Pour réduire les risques aquatiques chez les enfants, l’association organise ce week-end des ateliers d’évaluation gratuits dans près de cent piscines nationales, destinés aux jeunes de six à dix ans. Ces tests permettent de mesurer leur niveau de sécurité et d’éviter les accidents.

Selon Santé publique France, plus de 1 000 noyades accidentelles ont été enregistrées l’année dernière, dont 29 % impliquent des enfants sous six ans. Un tiers des incidents se produisent dans des milieux naturels, soulignant l’importance d’une surveillance renforcée même lors de baignades supervisées.

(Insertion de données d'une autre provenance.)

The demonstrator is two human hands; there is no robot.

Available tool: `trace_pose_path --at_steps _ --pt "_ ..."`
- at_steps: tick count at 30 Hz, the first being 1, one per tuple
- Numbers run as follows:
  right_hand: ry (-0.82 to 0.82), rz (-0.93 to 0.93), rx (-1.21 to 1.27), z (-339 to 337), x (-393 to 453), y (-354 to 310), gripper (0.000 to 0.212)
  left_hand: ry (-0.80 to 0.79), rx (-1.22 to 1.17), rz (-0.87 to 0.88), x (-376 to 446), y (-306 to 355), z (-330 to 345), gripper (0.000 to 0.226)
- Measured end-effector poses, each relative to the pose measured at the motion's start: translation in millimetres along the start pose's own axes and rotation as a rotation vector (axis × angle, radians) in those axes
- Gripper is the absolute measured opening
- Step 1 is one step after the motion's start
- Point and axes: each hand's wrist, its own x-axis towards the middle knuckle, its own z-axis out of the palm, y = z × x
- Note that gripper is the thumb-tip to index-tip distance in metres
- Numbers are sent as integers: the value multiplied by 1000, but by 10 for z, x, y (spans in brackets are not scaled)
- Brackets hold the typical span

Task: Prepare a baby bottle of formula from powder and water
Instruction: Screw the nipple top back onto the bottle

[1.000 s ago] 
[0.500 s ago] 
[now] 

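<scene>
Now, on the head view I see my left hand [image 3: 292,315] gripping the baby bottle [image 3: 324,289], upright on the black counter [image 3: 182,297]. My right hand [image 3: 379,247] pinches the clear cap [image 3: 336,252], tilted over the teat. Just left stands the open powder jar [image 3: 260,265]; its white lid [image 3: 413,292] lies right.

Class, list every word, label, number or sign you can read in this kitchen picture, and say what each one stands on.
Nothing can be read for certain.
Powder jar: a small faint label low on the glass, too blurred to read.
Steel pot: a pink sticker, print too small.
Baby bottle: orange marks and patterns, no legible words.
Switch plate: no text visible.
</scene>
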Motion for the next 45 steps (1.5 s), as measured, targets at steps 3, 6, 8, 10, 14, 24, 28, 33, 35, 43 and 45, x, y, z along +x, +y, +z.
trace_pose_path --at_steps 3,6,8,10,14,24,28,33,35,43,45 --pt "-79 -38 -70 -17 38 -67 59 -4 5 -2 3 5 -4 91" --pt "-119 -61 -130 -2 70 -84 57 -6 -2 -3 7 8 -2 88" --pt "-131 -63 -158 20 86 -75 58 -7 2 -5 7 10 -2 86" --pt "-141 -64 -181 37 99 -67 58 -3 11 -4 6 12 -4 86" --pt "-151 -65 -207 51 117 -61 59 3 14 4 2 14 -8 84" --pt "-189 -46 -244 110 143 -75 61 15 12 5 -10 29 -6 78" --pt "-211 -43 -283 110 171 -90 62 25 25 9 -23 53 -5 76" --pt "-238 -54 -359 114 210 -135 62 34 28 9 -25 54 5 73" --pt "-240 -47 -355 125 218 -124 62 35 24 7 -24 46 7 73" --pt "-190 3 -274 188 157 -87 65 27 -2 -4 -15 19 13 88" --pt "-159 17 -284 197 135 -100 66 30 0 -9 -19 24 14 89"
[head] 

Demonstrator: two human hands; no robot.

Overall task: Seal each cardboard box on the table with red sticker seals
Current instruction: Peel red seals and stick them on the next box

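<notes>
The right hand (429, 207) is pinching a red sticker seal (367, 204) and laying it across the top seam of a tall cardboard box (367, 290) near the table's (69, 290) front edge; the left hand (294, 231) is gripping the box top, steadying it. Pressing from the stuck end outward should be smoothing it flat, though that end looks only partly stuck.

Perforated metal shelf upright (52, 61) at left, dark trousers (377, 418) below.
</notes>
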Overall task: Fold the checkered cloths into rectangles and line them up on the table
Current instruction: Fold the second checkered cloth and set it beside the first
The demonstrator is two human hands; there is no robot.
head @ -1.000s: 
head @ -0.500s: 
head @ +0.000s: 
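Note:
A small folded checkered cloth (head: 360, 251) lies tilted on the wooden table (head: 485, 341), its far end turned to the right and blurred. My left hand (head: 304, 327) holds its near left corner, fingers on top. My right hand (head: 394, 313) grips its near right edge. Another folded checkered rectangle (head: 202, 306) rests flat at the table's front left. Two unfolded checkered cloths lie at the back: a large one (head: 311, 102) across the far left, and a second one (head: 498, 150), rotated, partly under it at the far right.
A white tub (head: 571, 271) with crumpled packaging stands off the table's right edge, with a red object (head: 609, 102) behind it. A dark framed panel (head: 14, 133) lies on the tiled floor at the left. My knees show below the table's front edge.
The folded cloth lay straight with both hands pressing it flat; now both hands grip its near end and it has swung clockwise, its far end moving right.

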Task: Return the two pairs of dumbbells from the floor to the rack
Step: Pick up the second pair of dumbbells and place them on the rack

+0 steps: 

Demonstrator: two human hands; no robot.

« Les sauveteurs couvrent tous les baigneurs, mais ils ne peuvent pas assurer une attention individuelle », explique Turpin. « Une simple inspiration sous l’eau peut entraîner un remplissage progressif des poumons par l’eau, provoquant rapidement une situation critique. »

Les vacances printanières représentent souvent un moment particulièrement risqué pour les jeunes enfants près de l’eau, ce qui justifie l’alerte de la SNSM : la vigilance parentale est le premier pilier d’une prévention efficace.